● What you have to do: All of the records are to be reproduced exactly.

(Records from a collection)
..............................
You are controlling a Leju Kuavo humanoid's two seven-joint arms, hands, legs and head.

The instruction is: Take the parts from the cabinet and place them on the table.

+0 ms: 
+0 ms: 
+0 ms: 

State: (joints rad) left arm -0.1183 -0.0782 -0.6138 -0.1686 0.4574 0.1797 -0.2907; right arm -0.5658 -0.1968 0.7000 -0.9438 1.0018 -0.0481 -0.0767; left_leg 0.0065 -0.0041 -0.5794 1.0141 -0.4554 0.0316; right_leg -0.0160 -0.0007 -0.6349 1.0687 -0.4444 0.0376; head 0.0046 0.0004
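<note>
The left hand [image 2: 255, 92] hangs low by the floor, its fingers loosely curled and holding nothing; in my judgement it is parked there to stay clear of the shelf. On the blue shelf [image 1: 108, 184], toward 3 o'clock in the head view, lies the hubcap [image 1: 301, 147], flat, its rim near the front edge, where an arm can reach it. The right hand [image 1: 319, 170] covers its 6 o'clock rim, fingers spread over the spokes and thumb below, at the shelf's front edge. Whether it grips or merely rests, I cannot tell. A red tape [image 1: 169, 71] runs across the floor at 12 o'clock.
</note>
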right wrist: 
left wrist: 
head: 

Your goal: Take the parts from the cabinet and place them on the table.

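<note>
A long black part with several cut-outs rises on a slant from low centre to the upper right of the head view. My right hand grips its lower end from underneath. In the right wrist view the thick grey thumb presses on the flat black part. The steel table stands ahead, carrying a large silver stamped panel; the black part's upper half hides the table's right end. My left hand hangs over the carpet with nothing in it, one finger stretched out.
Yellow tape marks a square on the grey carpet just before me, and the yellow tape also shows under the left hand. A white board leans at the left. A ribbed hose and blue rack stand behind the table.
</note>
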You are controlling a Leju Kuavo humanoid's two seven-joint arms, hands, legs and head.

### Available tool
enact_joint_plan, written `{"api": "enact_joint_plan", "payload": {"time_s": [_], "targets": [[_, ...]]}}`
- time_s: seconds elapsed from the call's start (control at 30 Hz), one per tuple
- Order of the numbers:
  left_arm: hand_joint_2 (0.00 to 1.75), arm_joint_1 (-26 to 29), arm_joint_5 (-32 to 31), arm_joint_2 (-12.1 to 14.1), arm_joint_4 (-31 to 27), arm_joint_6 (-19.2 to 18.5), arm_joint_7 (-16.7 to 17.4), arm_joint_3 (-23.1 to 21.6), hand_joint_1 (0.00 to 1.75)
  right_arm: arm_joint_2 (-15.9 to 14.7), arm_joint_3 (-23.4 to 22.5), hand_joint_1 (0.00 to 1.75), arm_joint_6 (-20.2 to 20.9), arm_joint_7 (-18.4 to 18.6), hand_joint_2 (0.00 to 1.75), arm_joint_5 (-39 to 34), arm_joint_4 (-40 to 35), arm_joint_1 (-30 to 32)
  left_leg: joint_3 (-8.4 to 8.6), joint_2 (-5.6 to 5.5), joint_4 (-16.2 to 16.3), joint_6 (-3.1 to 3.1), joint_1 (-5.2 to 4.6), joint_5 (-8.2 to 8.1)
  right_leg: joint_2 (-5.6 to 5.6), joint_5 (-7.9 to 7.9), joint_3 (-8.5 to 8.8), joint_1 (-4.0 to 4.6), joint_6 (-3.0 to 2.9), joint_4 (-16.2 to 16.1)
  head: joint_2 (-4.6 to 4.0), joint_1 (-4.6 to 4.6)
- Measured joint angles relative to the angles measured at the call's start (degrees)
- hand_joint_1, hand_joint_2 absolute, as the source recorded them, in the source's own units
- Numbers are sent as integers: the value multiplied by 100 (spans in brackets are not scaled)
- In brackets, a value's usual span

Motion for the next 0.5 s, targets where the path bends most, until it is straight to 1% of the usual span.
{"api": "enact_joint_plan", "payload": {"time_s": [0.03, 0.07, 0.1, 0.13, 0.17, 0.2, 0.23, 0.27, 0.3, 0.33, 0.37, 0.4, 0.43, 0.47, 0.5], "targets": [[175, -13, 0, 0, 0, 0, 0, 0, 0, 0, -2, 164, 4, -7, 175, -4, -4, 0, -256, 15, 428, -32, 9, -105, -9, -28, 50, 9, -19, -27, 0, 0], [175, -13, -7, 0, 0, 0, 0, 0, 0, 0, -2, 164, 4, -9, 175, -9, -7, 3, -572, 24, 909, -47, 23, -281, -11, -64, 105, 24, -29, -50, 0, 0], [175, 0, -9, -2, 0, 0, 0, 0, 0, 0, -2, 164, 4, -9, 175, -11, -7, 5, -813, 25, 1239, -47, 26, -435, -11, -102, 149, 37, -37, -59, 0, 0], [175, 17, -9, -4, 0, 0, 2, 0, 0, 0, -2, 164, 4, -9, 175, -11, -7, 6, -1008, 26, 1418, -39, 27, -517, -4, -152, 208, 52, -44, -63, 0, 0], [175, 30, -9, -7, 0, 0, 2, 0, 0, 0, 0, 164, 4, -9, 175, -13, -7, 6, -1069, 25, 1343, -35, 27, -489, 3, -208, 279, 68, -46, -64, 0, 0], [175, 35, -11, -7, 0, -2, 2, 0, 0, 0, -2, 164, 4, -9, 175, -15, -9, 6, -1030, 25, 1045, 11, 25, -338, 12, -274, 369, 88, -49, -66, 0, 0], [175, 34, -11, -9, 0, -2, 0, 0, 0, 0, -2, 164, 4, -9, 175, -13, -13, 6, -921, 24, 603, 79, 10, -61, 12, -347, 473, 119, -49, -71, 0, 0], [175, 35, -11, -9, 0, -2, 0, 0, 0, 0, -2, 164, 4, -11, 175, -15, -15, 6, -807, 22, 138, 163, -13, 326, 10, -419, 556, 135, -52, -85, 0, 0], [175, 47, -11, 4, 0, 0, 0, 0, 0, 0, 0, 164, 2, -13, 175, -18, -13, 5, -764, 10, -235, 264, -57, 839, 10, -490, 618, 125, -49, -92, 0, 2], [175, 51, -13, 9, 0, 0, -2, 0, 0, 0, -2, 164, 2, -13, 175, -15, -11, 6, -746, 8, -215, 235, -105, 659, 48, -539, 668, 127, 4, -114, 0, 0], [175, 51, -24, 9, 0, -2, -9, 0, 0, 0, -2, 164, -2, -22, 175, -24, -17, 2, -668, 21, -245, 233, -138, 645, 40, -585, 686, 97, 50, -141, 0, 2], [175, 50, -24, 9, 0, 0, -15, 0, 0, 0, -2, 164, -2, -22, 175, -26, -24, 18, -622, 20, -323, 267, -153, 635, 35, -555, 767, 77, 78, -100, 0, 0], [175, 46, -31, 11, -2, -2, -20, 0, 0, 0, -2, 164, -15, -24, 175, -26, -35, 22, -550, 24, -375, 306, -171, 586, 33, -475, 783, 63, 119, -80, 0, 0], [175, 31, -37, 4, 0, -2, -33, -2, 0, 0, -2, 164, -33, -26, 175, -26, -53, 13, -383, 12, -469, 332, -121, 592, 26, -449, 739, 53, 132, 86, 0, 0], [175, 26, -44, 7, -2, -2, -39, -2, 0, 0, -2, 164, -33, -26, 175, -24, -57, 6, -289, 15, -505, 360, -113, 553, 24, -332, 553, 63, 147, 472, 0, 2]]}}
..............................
● Your response:
You are controlling a Leju Kuavo humanoid's two seven-joint arms, hands, legs and head.

The instruction is: Take the parts from the cabinet and place them on the table.

+0 ms: 
+0 ms: 
+0 ms: 

State: (joints rad) left arm -0.1183 -0.0782 -0.6138 -0.1686 0.4574 0.1797 -0.2907; right arm -0.5658 -0.1968 0.7000 -0.9438 1.0018 -0.0481 -0.0767; left_leg 0.0065 -0.0041 -0.5794 1.0141 -0.4554 0.0316; right_leg -0.0160 -0.0007 -0.6349 1.0687 -0.4444 0.0376; head 0.0046 0.0004
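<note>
The left hand [image 2: 255, 92] hangs low by the floor, its fingers loosely curled and holding nothing; in my judgement it is parked there to stay clear of the shelf. On the blue shelf [image 1: 108, 184], toward 3 o'clock in the head view, lies the hubcap [image 1: 301, 147], flat, its rim near the front edge, where an arm can reach it. The right hand [image 1: 319, 170] covers its 6 o'clock rim, fingers spread over the spokes and thumb below, at the shelf's front edge. Whether it grips or merely rests, I cannot tell. A red tape [image 1: 169, 71] runs across the floor at 12 o'clock.
</note>
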right wrist: 
left wrist: 
head: 

Your goal: Take the parts from the cabinet and place them on the table.

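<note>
A long black part with several cut-outs rises on a slant from low centre to the upper right of the head view. My right hand grips its lower end from underneath. In the right wrist view the thick grey thumb presses on the flat black part. The steel table stands ahead, carrying a large silver stamped panel; the black part's upper half hides the table's right end. My left hand hangs over the carpet with nothing in it, one finger stretched out.
Yellow tape marks a square on the grey carpet just before me, and the yellow tape also shows under the left hand. A white board leans at the left. A ribbed hose and blue rack stand behind the table.
</note>
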You are controlling a Leju Kuavo humanoid's two seven-joint arms, hands, legs and head.

### Available tool
enact_joint_plan, written `{"api": "enact_joint_plan", "payload": {"time_s": [_], "targets": [[_, ...]]}}`
- time_s: seconds elapsed from the call's start (control at 30 Hz), one per tuple
- Order of the numbers:
  left_arm: hand_joint_2 (0.00 to 1.75), arm_joint_1 (-26 to 29), arm_joint_5 (-32 to 31), arm_joint_2 (-12.1 to 14.1), arm_joint_4 (-31 to 27), arm_joint_6 (-19.2 to 18.5), arm_joint_7 (-16.7 to 17.4), arm_joint_3 (-23.1 to 21.6), hand_joint_1 (0.00 to 1.75)
  right_arm: arm_joint_2 (-15.9 to 14.7), arm_joint_3 (-23.4 to 22.5), hand_joint_1 (0.00 to 1.75), arm_joint_6 (-20.2 to 20.9), arm_joint_7 (-18.4 to 18.6), hand_joint_2 (0.00 to 1.75), arm_joint_5 (-39 to 34), arm_joint_4 (-40 to 35), arm_joint_1 (-30 to 32)
  left_leg: joint_3 (-8.4 to 8.6), joint_2 (-5.6 to 5.5), joint_4 (-16.2 to 16.3), joint_6 (-3.1 to 3.1), joint_1 (-5.2 to 4.6), joint_5 (-8.2 to 8.1)
  right_leg: joint_2 (-5.6 to 5.6), joint_5 (-7.9 to 7.9), joint_3 (-8.5 to 8.8), joint_1 (-4.0 to 4.6), joint_6 (-3.0 to 2.9), joint_4 (-16.2 to 16.1)
  head: joint_2 (-4.6 to 4.0), joint_1 (-4.6 to 4.6)
- Measured joint angles relative to the angles measured at the call's start (degrees)
- hand_joint_1, hand_joint_2 absolute, as the source recorded them, in the source's own units
- Numbers are sent as integers: the value multiplied by 100 (spans in brackets are not scaled)
- In brackets, a value's usual span

Motion for the next 0.5 s, targets where the path bends most, until it is straight to 1% of the usual span.
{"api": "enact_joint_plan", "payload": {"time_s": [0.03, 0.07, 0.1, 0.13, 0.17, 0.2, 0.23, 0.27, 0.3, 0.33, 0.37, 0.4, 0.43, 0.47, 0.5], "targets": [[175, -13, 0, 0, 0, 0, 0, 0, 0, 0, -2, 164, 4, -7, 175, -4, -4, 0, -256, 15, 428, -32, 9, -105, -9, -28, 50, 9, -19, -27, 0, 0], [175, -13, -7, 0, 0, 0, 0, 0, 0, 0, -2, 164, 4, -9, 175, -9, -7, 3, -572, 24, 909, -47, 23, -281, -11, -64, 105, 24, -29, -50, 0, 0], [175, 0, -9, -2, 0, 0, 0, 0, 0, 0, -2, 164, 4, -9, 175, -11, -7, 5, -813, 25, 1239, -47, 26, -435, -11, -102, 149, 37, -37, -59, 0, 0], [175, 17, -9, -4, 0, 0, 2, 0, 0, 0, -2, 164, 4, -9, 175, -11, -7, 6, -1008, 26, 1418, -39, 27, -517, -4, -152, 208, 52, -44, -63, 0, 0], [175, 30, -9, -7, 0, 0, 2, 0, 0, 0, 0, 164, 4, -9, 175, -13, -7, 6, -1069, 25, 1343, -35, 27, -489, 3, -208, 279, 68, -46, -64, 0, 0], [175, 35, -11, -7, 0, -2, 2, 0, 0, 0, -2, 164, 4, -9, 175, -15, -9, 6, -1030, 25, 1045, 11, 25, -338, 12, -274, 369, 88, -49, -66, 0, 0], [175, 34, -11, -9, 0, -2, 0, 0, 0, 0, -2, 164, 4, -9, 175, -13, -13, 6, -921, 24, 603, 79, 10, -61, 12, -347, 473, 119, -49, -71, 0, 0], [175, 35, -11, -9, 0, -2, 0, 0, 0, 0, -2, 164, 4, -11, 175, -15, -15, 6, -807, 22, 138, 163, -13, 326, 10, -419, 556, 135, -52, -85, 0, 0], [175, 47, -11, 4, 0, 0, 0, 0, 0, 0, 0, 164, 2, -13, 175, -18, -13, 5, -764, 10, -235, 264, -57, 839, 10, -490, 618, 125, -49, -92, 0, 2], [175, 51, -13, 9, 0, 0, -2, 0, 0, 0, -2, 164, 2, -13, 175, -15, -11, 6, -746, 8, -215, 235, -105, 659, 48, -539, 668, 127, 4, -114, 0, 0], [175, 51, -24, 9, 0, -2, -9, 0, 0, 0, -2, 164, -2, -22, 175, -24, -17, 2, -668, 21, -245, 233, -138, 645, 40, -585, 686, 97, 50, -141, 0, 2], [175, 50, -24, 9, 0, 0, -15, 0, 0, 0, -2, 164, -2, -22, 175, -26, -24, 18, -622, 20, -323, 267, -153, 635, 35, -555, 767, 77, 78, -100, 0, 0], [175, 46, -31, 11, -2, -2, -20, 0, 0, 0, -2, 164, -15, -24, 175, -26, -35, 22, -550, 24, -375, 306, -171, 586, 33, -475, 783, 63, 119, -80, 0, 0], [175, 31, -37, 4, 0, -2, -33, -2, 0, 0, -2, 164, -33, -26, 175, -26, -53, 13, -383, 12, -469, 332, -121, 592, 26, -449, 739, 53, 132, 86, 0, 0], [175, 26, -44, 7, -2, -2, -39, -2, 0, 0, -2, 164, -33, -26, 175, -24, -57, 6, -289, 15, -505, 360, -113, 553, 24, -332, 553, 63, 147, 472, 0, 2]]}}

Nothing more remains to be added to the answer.